# Cheeks Fired



## Sliccat (Oct 16, 2004)

> The Philadelphia 76ers fired coach Maurice Cheeks on Saturday, sources told ESPN's Stephen A. Smith.
> 
> Assistant general manager Tony DiLeo will be the interim head coach for the remainder of the season, the sources said.
> 
> Cheeks' deal with the 76ers, who started the season 9-14, was guaranteed through next season.


http://sports.espn.go.com/nba/news/story?id=3766766

This is the first mistake Stefanski has made. If you're just going to replace him with the scout, why bother firing him? His contract expired this year anyways, and his starts are always slow. I'm not Mo's biggest fan, but he shouldn't have been fired.


----------



## USSKittyHawk (Jul 22, 2005)

Damn....


----------



## rpginferno (Aug 3, 2002)

I am not a fan and don't understand why he's been a coach for so long in this league. He has never been a winner, with any team, has he?

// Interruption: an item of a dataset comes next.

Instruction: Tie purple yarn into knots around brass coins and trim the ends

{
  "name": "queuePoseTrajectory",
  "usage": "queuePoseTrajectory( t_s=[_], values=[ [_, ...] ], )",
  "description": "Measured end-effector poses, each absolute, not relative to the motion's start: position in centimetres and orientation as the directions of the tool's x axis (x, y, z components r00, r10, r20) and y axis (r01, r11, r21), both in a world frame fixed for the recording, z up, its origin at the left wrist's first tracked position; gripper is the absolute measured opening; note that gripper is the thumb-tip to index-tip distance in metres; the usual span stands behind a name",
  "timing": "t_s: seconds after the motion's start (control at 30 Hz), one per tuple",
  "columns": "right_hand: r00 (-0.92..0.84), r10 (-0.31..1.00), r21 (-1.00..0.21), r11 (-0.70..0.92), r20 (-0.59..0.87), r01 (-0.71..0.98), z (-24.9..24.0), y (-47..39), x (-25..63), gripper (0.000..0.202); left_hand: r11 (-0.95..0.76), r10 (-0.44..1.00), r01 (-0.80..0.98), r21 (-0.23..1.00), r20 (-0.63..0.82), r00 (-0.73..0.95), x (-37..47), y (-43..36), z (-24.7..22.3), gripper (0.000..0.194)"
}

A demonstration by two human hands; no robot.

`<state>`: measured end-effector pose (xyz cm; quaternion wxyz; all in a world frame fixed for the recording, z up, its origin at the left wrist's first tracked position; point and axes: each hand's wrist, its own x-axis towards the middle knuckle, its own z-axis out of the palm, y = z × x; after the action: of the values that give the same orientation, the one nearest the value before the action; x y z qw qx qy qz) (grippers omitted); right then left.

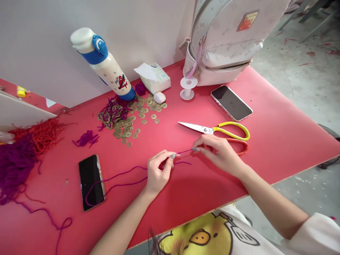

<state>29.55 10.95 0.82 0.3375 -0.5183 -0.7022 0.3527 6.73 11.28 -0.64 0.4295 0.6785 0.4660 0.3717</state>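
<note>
A purple cord (pixel 127 183) loops from my left hand over a dark phone (pixel 91 182) lying at the left. My left hand (pixel 160 170) pinches the cord between thumb and forefinger, near what looks like a small knot. Its short end lies to the right on the red table. Pulled straight between the two hands, another stretch of cord ends in the fingertips of my right hand (pixel 212 150), which is closed in a pinch. Just behind the right hand lie scissors (pixel 207 129) with a yellow and a red handle, their blades pointing left.
On the red table (pixel 281 134), brass-coloured coins with holes (pixel 127 127) are heaped beside purple yarn. Behind stand a bottle (pixel 106 63), tissue pack (pixel 156 78), white spool (pixel 188 88) and backpack (pixel 225 42). Another phone (pixel 231 102) lies right; purple yarn (pixel 16 166) is piled left.
</note>
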Motion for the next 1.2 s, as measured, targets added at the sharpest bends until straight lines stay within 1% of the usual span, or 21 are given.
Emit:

He should have been fired a long time ago. I think the 6ers hired him for sentimental reasons.


----------



## captainobvious (Jan 14, 2008)

I agree that it probably wasnt the best time to fire him if he was out this year anyway. BUT, I guess if you're goinbg to bring in a fresh face and try to change the atmosphere, than thats ok- IF it works. I think Cheeks was liked by the players so it should be interesting to see how this pans out. Obviously the teams off season moves and hype have not materialized on the court yet. Wonder what the long-term plan will be ?


----------